Plusieurs signaux doivent alerter. Un SMS est suspect lorsqu'il :
- impose une action immédiate
- contient un lien inhabituel
- réclame un paiement urgent ou demande des informations sensibles
- invite à transmettre un code de sécurité, un mot de passe, un numéro de carte bancaire ou des copies de documents d'identité
Le nom affiché de l’expéditeur ne suffit pas à garantir l’authenticité du message. Un fraudeur peut usurper l'identité d’une marque ou d’une administration. Le ministère de l'Intérieur rappelle que les tentatives d'hameçonnage par e-mail, SMS ou appel téléphonique ont généralement pour objectif de récupérer des informations personnelles, de voler des coordonnées bancaires ou d'usurper l’identité de la victime.
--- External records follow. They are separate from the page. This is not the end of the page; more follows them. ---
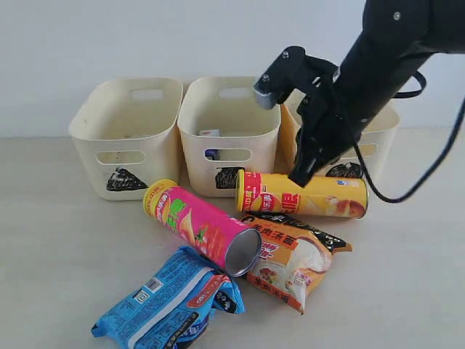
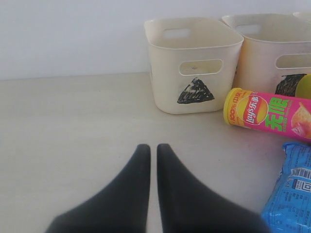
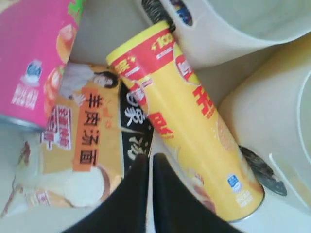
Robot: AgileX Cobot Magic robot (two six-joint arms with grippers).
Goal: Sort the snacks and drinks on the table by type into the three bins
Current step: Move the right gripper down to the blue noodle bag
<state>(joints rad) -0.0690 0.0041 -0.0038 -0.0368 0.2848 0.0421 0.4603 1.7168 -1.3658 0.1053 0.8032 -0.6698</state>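
Three bins (image 1: 256,137): far row on desk (image 1: 65,240).
Yellow chip tube (image 1: 320,198): lying just before right bins.
Pink chip tube (image 1: 200,224), blue bag (image 1: 167,305), orange bag (image 1: 298,262): nearer, clustered.
Right gripper (image 1: 300,177): clenched empty, at that tube.
Left gripper (image 2: 153,147): clenched empty.

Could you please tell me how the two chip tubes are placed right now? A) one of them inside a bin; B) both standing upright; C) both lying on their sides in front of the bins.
C: the pink tube and the yellow tube both lie on their sides in front of the bins, neither upright nor inside one.
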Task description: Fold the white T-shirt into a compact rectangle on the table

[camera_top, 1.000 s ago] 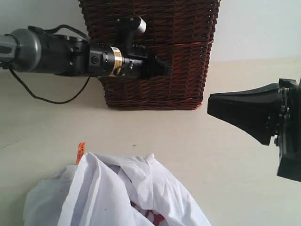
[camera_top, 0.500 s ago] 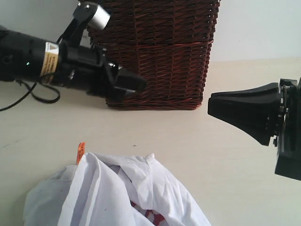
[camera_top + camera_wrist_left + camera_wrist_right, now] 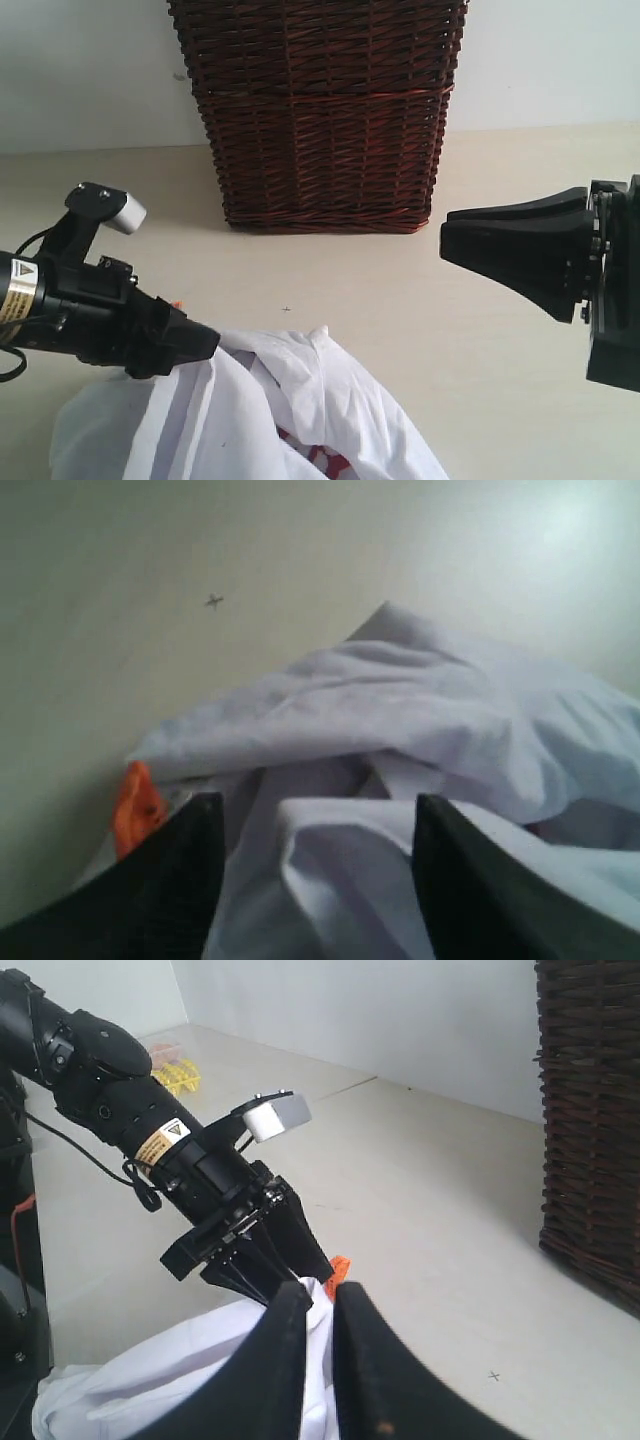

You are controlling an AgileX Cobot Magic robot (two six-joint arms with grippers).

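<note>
Left gripper point(image 3: 204, 342) is down at the upper left edge of the white T-shirt point(image 3: 300, 410), with its jaws spread. In the left wrist view point(image 3: 318, 805) a raised fold of fabric sits between the two fingers point(image 3: 170, 880). I can't tell whether the pads are touching cloth. Nothing is pinched.

The shirt is a crumpled heap at the lower left to lower centre of the exterior view, lying on the table point(image 3: 420, 330) and running off the bottom edge. A bit of red lettering point(image 3: 315, 452) shows in a crease near the bottom. The orange neck tag point(image 3: 138, 808) is just beside the left-hand finger in the left wrist view. In the exterior view only a sliver of it peeks out above the gripper.

Right gripper point(image 3: 447, 233) hovers at the right edge of the exterior view, above the table and well apart from the shirt. Its fingers point(image 3: 285, 1360) are almost pressed together, with a thin slit between them and nothing held.

A small dark mark point(image 3: 287, 309) sits on the table just above the heap. The wicker basket point(image 3: 330, 110) stands at upper centre of the exterior view, on the far side of the table and well clear of the shirt. In the right wrist view there's some yellow stuff point(image 3: 175, 1072) at the upper left, too small to identify.
</note>
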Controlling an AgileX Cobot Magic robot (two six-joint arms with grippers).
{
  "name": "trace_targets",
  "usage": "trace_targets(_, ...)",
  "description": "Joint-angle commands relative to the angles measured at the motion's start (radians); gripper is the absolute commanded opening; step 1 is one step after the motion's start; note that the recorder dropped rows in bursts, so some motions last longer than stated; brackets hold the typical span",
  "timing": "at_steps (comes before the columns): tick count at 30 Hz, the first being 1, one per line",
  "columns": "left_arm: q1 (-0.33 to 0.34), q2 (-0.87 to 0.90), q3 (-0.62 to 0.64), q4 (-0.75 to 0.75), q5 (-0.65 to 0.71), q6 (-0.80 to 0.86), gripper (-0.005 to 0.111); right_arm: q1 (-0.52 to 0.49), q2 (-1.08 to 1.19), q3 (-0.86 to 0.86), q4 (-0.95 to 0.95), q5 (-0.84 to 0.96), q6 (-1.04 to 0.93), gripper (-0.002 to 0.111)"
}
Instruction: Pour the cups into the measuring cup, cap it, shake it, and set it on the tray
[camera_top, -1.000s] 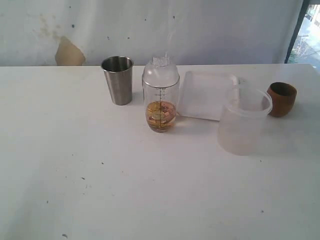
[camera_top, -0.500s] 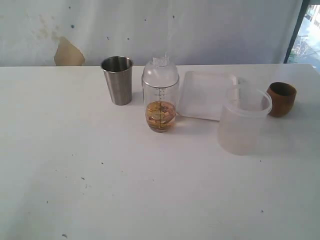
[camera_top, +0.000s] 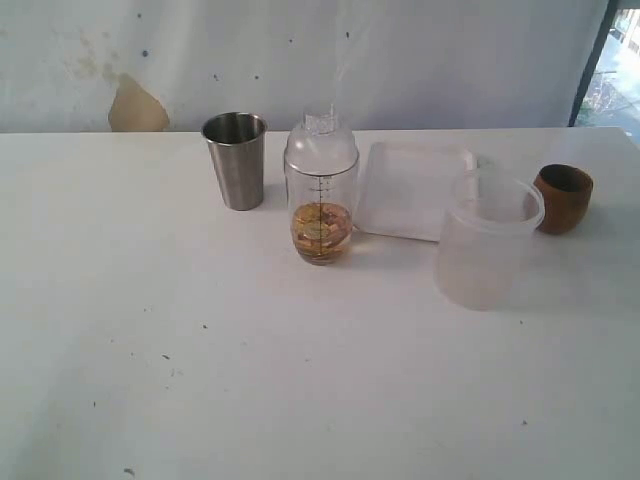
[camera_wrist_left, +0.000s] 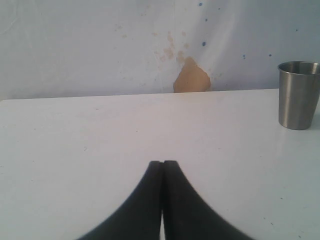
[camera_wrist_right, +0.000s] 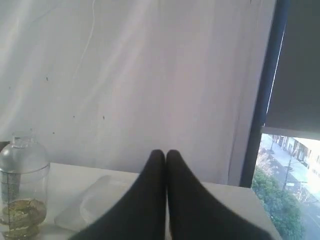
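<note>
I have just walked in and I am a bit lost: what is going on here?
Nothing is being handled now. The left fingers and the right fingers are shut, empty and away from the items. The measuring cup, capped and holding amber liquid, stands on the table beside the tray, not on it. The steel cup and the wooden cup stand upright to either side.

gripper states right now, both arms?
Left gripper: closed, holding nothing.
Right gripper: closed, holding nothing.
</note>
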Motion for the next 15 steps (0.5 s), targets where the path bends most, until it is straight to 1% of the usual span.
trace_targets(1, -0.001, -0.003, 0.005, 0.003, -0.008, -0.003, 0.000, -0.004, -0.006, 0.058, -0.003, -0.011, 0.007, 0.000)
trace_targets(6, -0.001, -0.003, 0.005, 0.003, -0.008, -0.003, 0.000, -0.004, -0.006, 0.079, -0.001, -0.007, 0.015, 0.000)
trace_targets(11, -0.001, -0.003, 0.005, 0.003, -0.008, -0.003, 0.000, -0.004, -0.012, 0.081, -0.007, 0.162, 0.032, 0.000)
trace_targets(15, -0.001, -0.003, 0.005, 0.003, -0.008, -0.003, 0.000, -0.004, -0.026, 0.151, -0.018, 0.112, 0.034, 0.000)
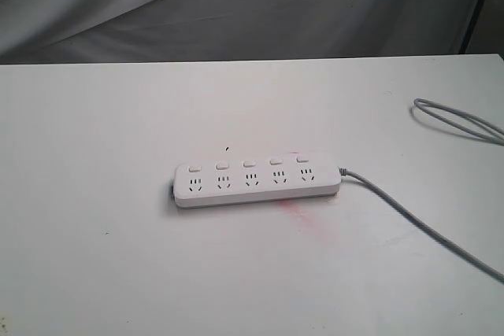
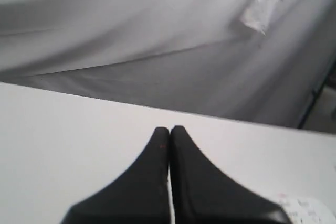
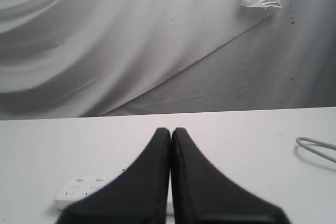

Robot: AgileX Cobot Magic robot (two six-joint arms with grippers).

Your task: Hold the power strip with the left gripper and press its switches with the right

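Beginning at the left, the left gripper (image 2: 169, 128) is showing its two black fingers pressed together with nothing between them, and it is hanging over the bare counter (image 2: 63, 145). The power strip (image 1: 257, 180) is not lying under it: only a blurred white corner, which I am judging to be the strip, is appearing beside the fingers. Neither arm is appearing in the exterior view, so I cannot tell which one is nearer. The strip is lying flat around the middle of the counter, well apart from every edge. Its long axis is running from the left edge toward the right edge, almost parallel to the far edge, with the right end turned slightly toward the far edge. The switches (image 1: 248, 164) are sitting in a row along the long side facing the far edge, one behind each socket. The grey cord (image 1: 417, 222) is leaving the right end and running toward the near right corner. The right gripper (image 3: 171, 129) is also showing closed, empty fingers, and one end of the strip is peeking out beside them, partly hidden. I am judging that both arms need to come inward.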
Que faire lorsqu'on reçoit un SMS suspect ?
En cas de doute, la première règle est de ne pas suivre les consignes du message. Il ne faut pas cliquer sur le lien, ne pas répondre, ne pas rappeler le numéro indiqué et ne jamais transmettre d'informations sensibles.
En France, un SMS suspect ou indésirable peut être signalé au 33700, la plateforme de lutte contre les SMS et appels indésirables. Le signalement peut se faire en transférant le message, via un formulaire en ligne ou avec une capture d’écran. La CNIL rappelle également que les SMS indésirables peuvent être transférés gratuitement au 33700 ; les signalements sont ensuite transmis aux opérateurs afin qu'ils puissent agir auprès des émetteurs concernés.
Ce signalement est important, car il permet d'identifier plus rapidement les campagnes frauduleuses et de contribuer aux actions de blocage ou de traitement menées par les opérateurs.
Que faire si l'on a cliqué ?
Cliquer sur un lien ne signifie pas toujours que des données ont été compromises. En revanche, si des informations ont été saisies, il faut agir rapidement. En cas de transmission d'identifiants, il est recommandé de changer immédiatement son mot de passe, surtout s'il est réutilisé sur plusieurs services. Si des coordonnées bancaires ont été communiquées, il faut contacter sa banque sans délai, surveiller ses comptes et faire opposition si nécessaire.
Il est aussi conseillé de conserver les preuves : capture d’écran du SMS, adresse du site frauduleux, numéro de téléphone, heure de réception, éventuels échanges. Ces éléments peuvent être utiles pour un signalement ou une plainte.
Un enjeu de confiance pour les entreprises
Le smishing ne touche pas seulement les victimes directes. Il fragilise aussi la confiance envers les communications légitimes des entreprises. Lorsqu'un consommateur reçoit régulièrement de faux SMS de livraison, de banque ou de service client, il devient plus méfiant envers l'ensemble des messages reçus sur son mobile.
Pour les entreprises qui utilisent le SMS, l'enjeu est donc double : continuer à bénéficier de la rapidité du canal, tout en évitant de nourrir la confusion avec les messages frauduleux. Un SMS professionnel doit être clair, identifiable et cohérent avec les autres canaux de communication :
- l'expéditeur doit être reconnaissable
- le message doit éviter les formulations anxiogènes
- les liens doivent renvoyer vers des domaines compréhensibles et cohérents avec la marque
La conformité joue également un rôle dans cette confiance. En France, la prospection commerciale par SMS est encadrée. La CNIL rappelle que la prospection électronique par SMS nécessite, dans le cas général, le consentement préalable de la personne concernée.
Pour conclure
La lutte contre le smishing repose sur plusieurs leviers : sensibilisation des utilisateurs, signalement des messages frauduleux, amélioration des outils de détection, coopération entre opérateurs et autorités, mais aussi meilleure qualité des communications envoyées par les entreprises.
Dans un contexte où les arnaques deviennent plus crédibles, la confiance devient un actif stratégique. Pour les particuliers, le réflexe principal reste de ralentir avant d'agir : vérifier l'expéditeur, ne pas cliquer dans l'urgence, passer par les canaux officiels et signaler les messages suspects. Pour les entreprises, l'enjeu est d'envoyer des messages utiles, clairement identifiables et conformes, afin de ne pas entretenir la confusion dont les fraudeurs tirent profit.